Одним словом, взявшись за эту работу, я вел себя глупо для человека, находящегося в здравом уме. Я тешился своей затеей, не давая себе труда рассчитать, хватит ли у меня сил справиться с ней. И не то чтобы мысль о спуске на воду совсем не приходила мне в голову – нет, я просто не давал ей ходу, устраняя ее всякий раз глупейшим ответом: «Прежде сделаю лодку, а там уж, наверное, найдется способ спустить ее».

Рассуждение самое нелепое, но моя разыгравшаяся фантазия не давала мне покоя, и я принялся за работу. Я повалил огромнейший кедр. Думаю, что у самого Соломона не было такого во время постройки Иерусалимского храма. Мой кедр имел пять футов десять дюймов в поперечнике у корней, на высоте двадцати двух футов – четыре фута одиннадцать дюймов; дальше ствол становился тоньше, разветвлялся. Огромного труда стоило мне свалить это дерево.

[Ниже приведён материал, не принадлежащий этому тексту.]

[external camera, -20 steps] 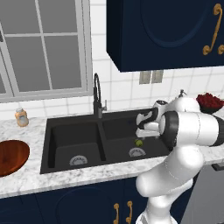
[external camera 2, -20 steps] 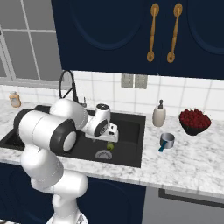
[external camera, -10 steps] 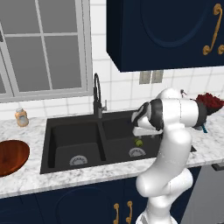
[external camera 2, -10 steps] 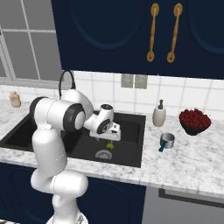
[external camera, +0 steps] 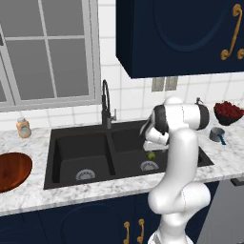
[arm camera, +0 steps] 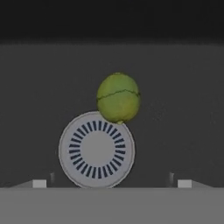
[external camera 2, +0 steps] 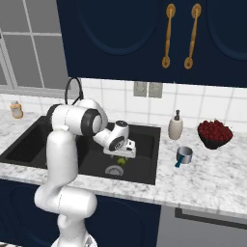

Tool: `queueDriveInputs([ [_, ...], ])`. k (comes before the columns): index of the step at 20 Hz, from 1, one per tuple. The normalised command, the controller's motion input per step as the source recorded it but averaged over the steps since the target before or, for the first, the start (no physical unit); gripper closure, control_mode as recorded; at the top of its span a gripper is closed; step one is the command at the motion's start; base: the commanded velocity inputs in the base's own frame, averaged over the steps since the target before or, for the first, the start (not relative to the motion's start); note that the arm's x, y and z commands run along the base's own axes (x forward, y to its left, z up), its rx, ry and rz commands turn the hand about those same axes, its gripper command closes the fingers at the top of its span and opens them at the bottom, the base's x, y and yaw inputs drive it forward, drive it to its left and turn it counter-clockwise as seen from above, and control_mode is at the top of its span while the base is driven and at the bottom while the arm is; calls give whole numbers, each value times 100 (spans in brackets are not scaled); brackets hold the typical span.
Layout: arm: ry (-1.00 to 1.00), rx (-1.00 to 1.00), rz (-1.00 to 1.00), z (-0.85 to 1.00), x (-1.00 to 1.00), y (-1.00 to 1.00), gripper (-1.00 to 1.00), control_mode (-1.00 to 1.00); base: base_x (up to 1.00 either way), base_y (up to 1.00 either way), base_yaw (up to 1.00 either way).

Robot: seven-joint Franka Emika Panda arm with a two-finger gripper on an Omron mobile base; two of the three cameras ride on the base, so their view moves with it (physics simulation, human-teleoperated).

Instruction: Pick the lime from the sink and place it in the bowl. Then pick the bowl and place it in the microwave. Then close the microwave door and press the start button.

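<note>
Gripper above the right basin of the sink, pointed down at the basin floor. Fingers spread fully wide, nothing between them, nothing held. In the hand view only the two tips show, at the bottom edge, well apart.

Just past the tips: round silver drain on the basin floor. Lime rests on the floor at the far rim of that drain, overlapping its edge; yellow-green, a thin dark line across its skin. Lime not touched by either finger.

Left base view: lime just beside the right drain, below the gripper. Left basin holds its own drain. Tall black faucet at the back between the basins.

Wooden bowl on the marble counter, left of the sink, well apart from the lime.

Right base view, to the right of the sink: soap bottle, small grey cup, dark bowl of red fruit. Further back: window, navy cabinets.
</note>
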Motion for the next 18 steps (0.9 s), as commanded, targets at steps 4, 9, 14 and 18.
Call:
queueDriveInputs([
  [4,-1,-1,0,-46,39,0,-100,-100,0,0,0],
  [9,-4,0,0,-38,29,0,-100,-100,0,0,0],
  [14,-2,0,0,-38,39,0,-100,-100,0,0,0],
  [18,0,0,0,-42,15,0,-100,-100,0,0,0],
])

Двадцать дней я рубил самый ствол, да еще четырнадцать дней мне понадобилось, чтобы обрубить сучья и отделить огромную, развесистую верхушку. Целый месяц я отделывал мою колоду снаружи, стараясь придать ей форму лодки, так, чтобы она могла держаться на воде прямо. Три месяца ушло потом на то, чтобы выдолбить ее внутри. Правда, я обошелся без огня и работал только стамеской и молотком. Наконец, благодаря упорному труду, мной была сделана прекрасная пирога, которая смело могла поднять человек двадцать пять, а следовательно, и весь мой груз.